## TASK REQUIREMENTS
What you return should match the material below line for line, except that no image appears in it.
[COLLECTED DATA Boundary: Start]
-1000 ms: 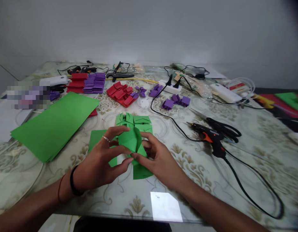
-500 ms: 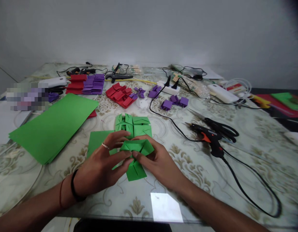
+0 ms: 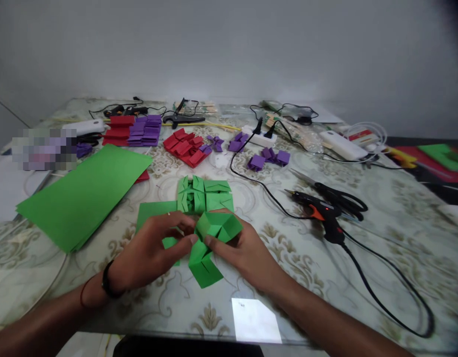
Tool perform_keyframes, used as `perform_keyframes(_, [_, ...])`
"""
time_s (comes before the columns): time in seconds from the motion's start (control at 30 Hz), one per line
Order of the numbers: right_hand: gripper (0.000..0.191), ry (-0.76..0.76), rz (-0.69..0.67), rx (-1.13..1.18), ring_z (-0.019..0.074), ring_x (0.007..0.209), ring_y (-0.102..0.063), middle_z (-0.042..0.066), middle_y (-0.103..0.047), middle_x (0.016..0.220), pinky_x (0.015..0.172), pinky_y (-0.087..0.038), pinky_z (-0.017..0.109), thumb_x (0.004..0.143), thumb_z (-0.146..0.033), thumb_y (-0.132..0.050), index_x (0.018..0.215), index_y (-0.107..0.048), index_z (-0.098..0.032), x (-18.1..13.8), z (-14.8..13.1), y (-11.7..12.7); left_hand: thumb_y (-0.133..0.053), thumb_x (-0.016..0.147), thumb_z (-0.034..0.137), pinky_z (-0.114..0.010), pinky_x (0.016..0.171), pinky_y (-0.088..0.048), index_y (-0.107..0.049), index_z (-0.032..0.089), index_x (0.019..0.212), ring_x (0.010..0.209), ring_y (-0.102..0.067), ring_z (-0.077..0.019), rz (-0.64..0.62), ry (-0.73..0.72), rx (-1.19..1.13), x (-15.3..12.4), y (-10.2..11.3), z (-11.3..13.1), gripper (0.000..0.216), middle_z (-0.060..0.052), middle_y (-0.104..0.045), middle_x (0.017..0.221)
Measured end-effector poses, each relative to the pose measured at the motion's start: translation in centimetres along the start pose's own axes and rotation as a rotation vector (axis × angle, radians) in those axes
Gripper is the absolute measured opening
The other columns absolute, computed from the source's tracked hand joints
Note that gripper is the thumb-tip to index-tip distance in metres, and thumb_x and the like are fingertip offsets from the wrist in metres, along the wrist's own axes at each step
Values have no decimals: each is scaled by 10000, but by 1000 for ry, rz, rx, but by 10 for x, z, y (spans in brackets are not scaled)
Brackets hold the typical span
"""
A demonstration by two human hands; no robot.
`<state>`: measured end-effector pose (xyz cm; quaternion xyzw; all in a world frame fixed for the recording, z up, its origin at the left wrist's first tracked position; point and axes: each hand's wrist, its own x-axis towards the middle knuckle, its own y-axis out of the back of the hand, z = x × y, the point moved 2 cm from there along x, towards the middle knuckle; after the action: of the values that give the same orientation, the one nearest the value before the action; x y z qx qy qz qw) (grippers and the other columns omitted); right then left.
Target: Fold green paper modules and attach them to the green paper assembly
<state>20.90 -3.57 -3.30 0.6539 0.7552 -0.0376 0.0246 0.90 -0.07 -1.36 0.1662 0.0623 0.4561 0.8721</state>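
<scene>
Both my hands pinch one piece of folded green paper (image 3: 210,243) just above the table, near its front edge. My left hand (image 3: 150,250) grips the piece's left side with fingers closed; a ring and a dark wristband show on it. My right hand (image 3: 244,250) holds the right side, thumb on top at the fold. The lower flap of the paper hangs free toward me. Right behind my hands lies a pile of folded green pieces (image 3: 204,194), and a flat green square (image 3: 150,212) sits partly under my left hand.
A stack of green sheets (image 3: 84,191) lies at the left. Red folded pieces (image 3: 184,146) and purple ones (image 3: 268,157) sit further back. A black glue gun (image 3: 321,215) with its cord, and scissors (image 3: 340,198), lie at the right. A power strip (image 3: 260,136) and cables are behind.
The green paper has been folded tighter and turned; its upper part now forms a small boxy shape. Both hands slid slightly lower and closer to me.
</scene>
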Motion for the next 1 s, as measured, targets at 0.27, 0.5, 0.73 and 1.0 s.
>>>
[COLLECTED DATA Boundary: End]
## RESULT OF THIS TASK
-1000 ms: 
-500 ms: 
+0 ms: 
Tool perform_keyframes, used as `perform_keyframes(_, [_, ...])`
"""
time_s (comes before the columns): time in seconds from the motion's start (control at 30 Hz), one per line
Order of the numbers: right_hand: gripper (0.000..0.191), ry (-0.76..0.76), rz (-0.69..0.67), rx (-1.13..1.18), ring_z (-0.019..0.074), ring_x (0.007..0.209), ring_y (-0.102..0.063), middle_z (-0.042..0.066), middle_y (-0.103..0.047), middle_x (0.016..0.220), pinky_x (0.015..0.172), pinky_y (-0.087..0.038), pinky_z (-0.017..0.109), thumb_x (0.004..0.143), thumb_z (-0.146..0.033), thumb_y (-0.132..0.050), index_x (0.018..0.215), index_y (-0.107..0.048), index_z (-0.098..0.032), x (-18.1..13.8), z (-14.8..13.1), y (-11.7..12.7); left_hand: thumb_y (-0.133..0.053), thumb_x (-0.016..0.147), thumb_z (-0.034..0.137), pinky_z (-0.114..0.010), pinky_x (0.016..0.171), pinky_y (-0.088..0.048), index_y (-0.107..0.049), index_z (-0.032..0.089), index_x (0.019..0.212), ring_x (0.010..0.209), ring_y (-0.102..0.067), ring_z (-0.077..0.019), rz (-0.64..0.62), ry (-0.73..0.72), rx (-1.19..1.13), x (-15.3..12.4), y (-10.2..11.3), z (-11.3..13.1), gripper (0.000..0.216), middle_z (-0.060..0.052), middle_y (-0.104..0.045), middle_x (0.017..0.221)
Measured end-effector poses, each relative to the pose measured at the motion's start: translation in centimetres along the start pose's own axes and rotation as a rotation vector (axis × angle, radians) in those axes
Gripper is the absolute measured opening
The other columns absolute, computed from the source's tracked hand joints
Note that gripper is the thumb-tip to index-tip distance in metres, and thumb_x and the like are fingertip offsets from the wrist in metres, along the wrist's own axes at each step
Values have no decimals: each is scaled by 10000, but by 1000 for ry, rz, rx, but by 10 for x, z, y (spans in brackets are not scaled)
Brackets hold the typical span
"""
A demonstration by two human hands; no robot.
`<state>`: measured end-effector pose (xyz cm; quaternion xyzw; all in a world frame fixed for the recording, z up, its origin at the left wrist's first tracked position; point and axes: each hand's wrist, its own x-axis towards the middle knuckle, its own y-axis out of the back of the hand, z = x × y, the point moved 2 cm from there along x, towards the middle knuckle; after the action: of the values that give the same orientation, the one nearest the value before the action; x y z qx qy qz qw) (grippers and the other columns omitted); right then left.
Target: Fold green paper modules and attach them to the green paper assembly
<state>20.90 -3.57 -3.30 0.6539 0.7552 -0.0376 0.0246 0.90 -0.07 -1.36 0.1662 0.0623 0.4561 0.8721</state>
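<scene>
Both my hands pinch one piece of folded green paper (image 3: 210,243) just above the table, near its front edge. My left hand (image 3: 150,250) grips the piece's left side with fingers closed; a ring and a dark wristband show on it. My right hand (image 3: 244,250) holds the right side, thumb on top at the fold. The lower flap of the paper hangs free toward me. Right behind my hands lies a pile of folded green pieces (image 3: 204,194), and a flat green square (image 3: 150,212) sits partly under my left hand.
A stack of green sheets (image 3: 84,191) lies at the left. Red folded pieces (image 3: 184,146) and purple ones (image 3: 268,157) sit further back. A black glue gun (image 3: 321,215) with its cord, and scissors (image 3: 340,198), lie at the right. A power strip (image 3: 260,136) and cables are behind.
The green paper has been folded tighter and turned; its upper part now forms a small boxy shape. Both hands slid slightly lower and closer to me.
</scene>
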Motion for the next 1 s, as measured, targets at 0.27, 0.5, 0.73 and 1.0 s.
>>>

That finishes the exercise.